ASSIGNMENT ▸ Give exactly the lines from the one that contains "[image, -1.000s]" through the end of the entries below, both included; the pictures stay out.

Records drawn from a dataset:
══════
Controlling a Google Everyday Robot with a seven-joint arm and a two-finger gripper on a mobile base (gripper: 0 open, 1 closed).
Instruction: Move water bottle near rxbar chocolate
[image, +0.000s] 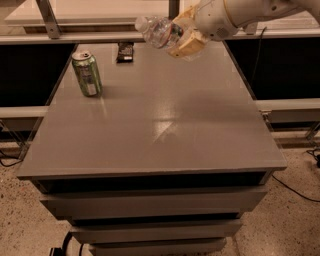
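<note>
Clear water bottle (157, 31) in claw (177, 37), over table (160, 130)

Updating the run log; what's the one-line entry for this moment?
gripper: shut on water bottle | bottle: aloft over far side of table, cap left | rxbar chocolate: on table, left of bottle | status: not placed
</note>
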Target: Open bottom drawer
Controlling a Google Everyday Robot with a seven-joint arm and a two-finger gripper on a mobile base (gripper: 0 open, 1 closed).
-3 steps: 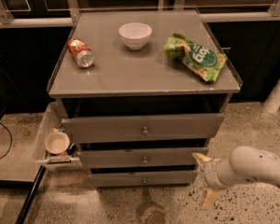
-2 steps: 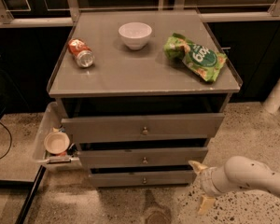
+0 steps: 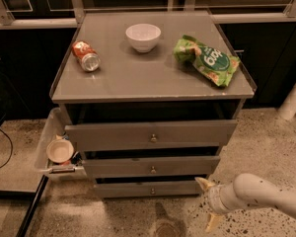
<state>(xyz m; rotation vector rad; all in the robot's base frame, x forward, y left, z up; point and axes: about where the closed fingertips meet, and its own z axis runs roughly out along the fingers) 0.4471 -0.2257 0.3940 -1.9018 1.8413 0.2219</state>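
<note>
The bottom drawer point(image 3: 138, 189) is the lowest and smallest of three grey fronts on the cabinet, with a small round metal knob point(image 3: 152, 190) at its centre. It stands about flush under the middle drawer. My gripper point(image 3: 207, 203) is low on the right, just past the right end of the bottom drawer and close to the floor. Its two pale fingertips point(image 3: 203, 183) stand apart, one above the other, with nothing between them. It is to the right of the knob and does not touch it.
The middle drawer point(image 3: 151, 166) and top drawer point(image 3: 150, 134) stick out slightly. On the cabinet top are a white bowl point(image 3: 143, 36), a lying red can point(image 3: 86, 56) and a green chip bag point(image 3: 207, 59). A side tray point(image 3: 45, 141) holds a small cup point(image 3: 59, 150). A white post point(image 3: 293, 100) stands at the right.
My gripper and arm have moved left and a little down, towards the right end of the bottom drawer. The drawers have not moved.
</note>
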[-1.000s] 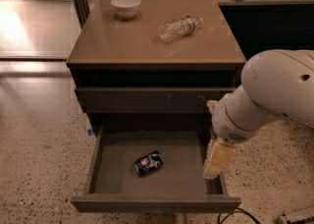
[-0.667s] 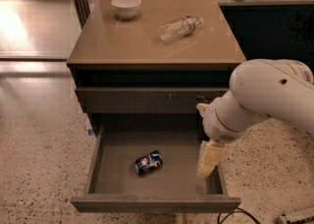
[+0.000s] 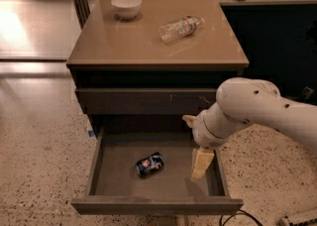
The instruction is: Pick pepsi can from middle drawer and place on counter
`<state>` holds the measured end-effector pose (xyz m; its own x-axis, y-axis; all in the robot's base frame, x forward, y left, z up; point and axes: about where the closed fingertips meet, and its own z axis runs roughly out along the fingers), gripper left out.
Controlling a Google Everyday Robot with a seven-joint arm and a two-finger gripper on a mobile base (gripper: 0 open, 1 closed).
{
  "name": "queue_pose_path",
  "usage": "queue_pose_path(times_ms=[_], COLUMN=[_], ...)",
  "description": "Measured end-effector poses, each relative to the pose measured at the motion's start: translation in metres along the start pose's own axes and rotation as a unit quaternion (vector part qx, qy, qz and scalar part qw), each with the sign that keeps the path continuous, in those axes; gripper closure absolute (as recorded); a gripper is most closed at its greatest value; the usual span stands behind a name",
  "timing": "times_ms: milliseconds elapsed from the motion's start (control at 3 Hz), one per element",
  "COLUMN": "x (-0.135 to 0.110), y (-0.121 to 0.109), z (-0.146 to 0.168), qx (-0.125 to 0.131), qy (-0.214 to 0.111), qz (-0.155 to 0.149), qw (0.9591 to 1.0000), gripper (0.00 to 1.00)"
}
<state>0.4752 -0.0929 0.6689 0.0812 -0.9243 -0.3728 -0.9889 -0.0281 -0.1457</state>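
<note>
The pepsi can (image 3: pixel 149 164) lies on its side on the grey floor of the open middle drawer (image 3: pixel 106 170), near the middle. It is dark blue with red-and-white marks. My gripper (image 3: pixel 200 163) hangs inside the drawer at its right side, about a can's length to the right of the can and not touching it. The white arm (image 3: pixel 252 111) reaches in from the right. The tan-brown counter (image 3: pixel 133 41) tops the dark cabinet above.
A white bowl (image 3: pixel 126 6) stands at the counter's back left. A clear plastic bottle (image 3: pixel 181 28) lies on its side at the back right. A shut drawer front (image 3: pixel 138 100) sits just above the open drawer. Speckled floor (image 3: pixel 39 145) surrounds the cabinet.
My arm and gripper have moved left, further over the drawer and closer to the can. The can has not moved.
</note>
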Motion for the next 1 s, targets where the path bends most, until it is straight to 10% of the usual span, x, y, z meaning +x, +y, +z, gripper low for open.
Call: queue_pose_path(times_ms=[333,1000], x=[0.005,0.006], y=[0.002,-0.007], z=[0.063,0.074], qx=[0.017,0.024], qy=[0.003,-0.007], qz=[-0.012,-0.022], qw=[0.9998,0.9994], gripper=[0.00,0.00])
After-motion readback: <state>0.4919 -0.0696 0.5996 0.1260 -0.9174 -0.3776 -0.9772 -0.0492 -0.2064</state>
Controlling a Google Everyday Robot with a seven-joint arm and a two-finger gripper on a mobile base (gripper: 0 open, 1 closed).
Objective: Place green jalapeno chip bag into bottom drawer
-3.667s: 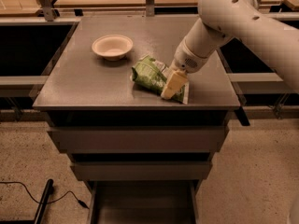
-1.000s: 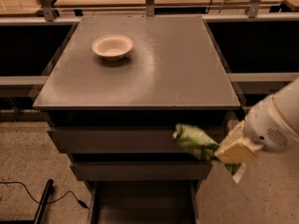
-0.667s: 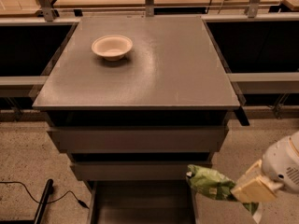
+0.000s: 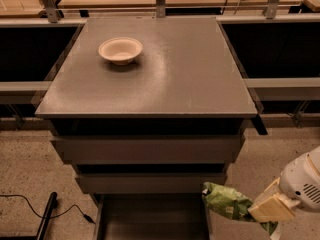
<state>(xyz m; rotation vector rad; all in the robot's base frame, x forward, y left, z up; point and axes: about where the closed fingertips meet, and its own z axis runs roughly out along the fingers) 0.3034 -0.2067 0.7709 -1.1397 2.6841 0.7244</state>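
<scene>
Bowl [image 4: 120, 50] rests near the surface's [image 4: 175, 79] far-left corner; below it the drawer [image 4: 150, 218] stands open, the bag [image 4: 224, 201] hanging over its right edge, pinched by the closed fingers [image 4: 275, 205] of the gripper [image 4: 260, 211] at lower right; carry it leftward past the wall, then lower before releasing.

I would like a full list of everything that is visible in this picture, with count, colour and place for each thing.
cabinet top: one, grey, centre
bowl: one, cream, on the cabinet top, back left
upper drawers: two, grey, under the top
bottom drawer: one, grey, pulled open, lowest
green jalapeno chip bag: one, green, held in the air at the bottom drawer's right wall
black bar: one, floor, lower left
gripper: one, tan, lower right, shut on the bag
arm: one, white, right edge
</scene>
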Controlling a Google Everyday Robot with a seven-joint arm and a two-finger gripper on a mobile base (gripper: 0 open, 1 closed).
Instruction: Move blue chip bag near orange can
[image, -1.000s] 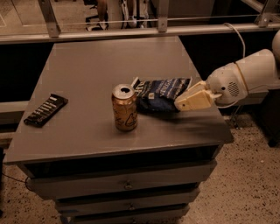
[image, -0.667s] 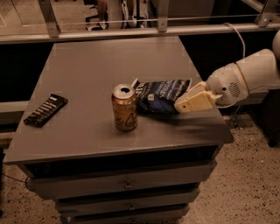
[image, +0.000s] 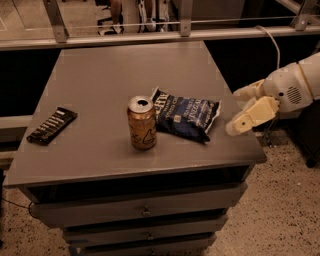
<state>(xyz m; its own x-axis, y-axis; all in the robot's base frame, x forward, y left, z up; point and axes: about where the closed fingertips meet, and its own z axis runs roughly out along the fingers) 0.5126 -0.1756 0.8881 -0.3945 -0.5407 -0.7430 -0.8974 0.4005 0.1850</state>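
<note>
Cream-coloured two-finger gripper (image: 234, 111) is seen at the right edge of the grey tabletop (image: 95, 80), just to the right of the bag and apart from it. Its fingers (image: 250, 116) are spread, with nothing held between them, and they're angled down and to the left toward the table surface. The white, rounded arm (image: 295, 87) comes in from the right side of the view, roughly level, with the wrist tipped downward.

The crinkly dark navy-blue chip bag with white lettering (image: 186, 116) is lying flat on the table, right of centre. Its left end sits just beside and slightly behind the upright orange-gold drink can with the silver top (image: 141, 123); whether the two actually touch can't be told. The can stands toward the front of the table, pull-tab opening up, with a dark triangle mark on its side.

Well off to the left, near the table's left edge, a flat black bar-shaped wrapper (image: 51, 125) is lying at an angle. Drawers (image: 145, 210) are visible below the tabletop.
</note>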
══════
RESPONSE TO THIS TASK ▸
[image, -1.000s] 
[image, -0.667s] 
[image, +0.000s] 
<state>(xyz m; its own x-axis, y-axis; all in the robot's base frame, x forward, y left, z up; point and axes: about where the closed fingertips meet, and its own z axis runs roughly out along the fingers) 0.5126 -0.1756 0.8881 -0.3945 -0.5407 -0.7430 -0.8974 0.4005 0.1850</state>
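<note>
Cream-coloured two-finger gripper (image: 234, 111) is seen at the right edge of the grey tabletop (image: 95, 80), just to the right of the bag and apart from it. Its fingers (image: 250, 116) are spread, with nothing held between them, and they're angled down and to the left toward the table surface. The white, rounded arm (image: 295, 87) comes in from the right side of the view, roughly level, with the wrist tipped downward.

The crinkly dark navy-blue chip bag with white lettering (image: 186, 116) is lying flat on the table, right of centre. Its left end sits just beside and slightly behind the upright orange-gold drink can with the silver top (image: 141, 123); whether the two actually touch can't be told. The can stands toward the front of the table, pull-tab opening up, with a dark triangle mark on its side.

Well off to the left, near the table's left edge, a flat black bar-shaped wrapper (image: 51, 125) is lying at an angle. Drawers (image: 145, 210) are visible below the tabletop.
</note>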

That completes the answer to this exercise.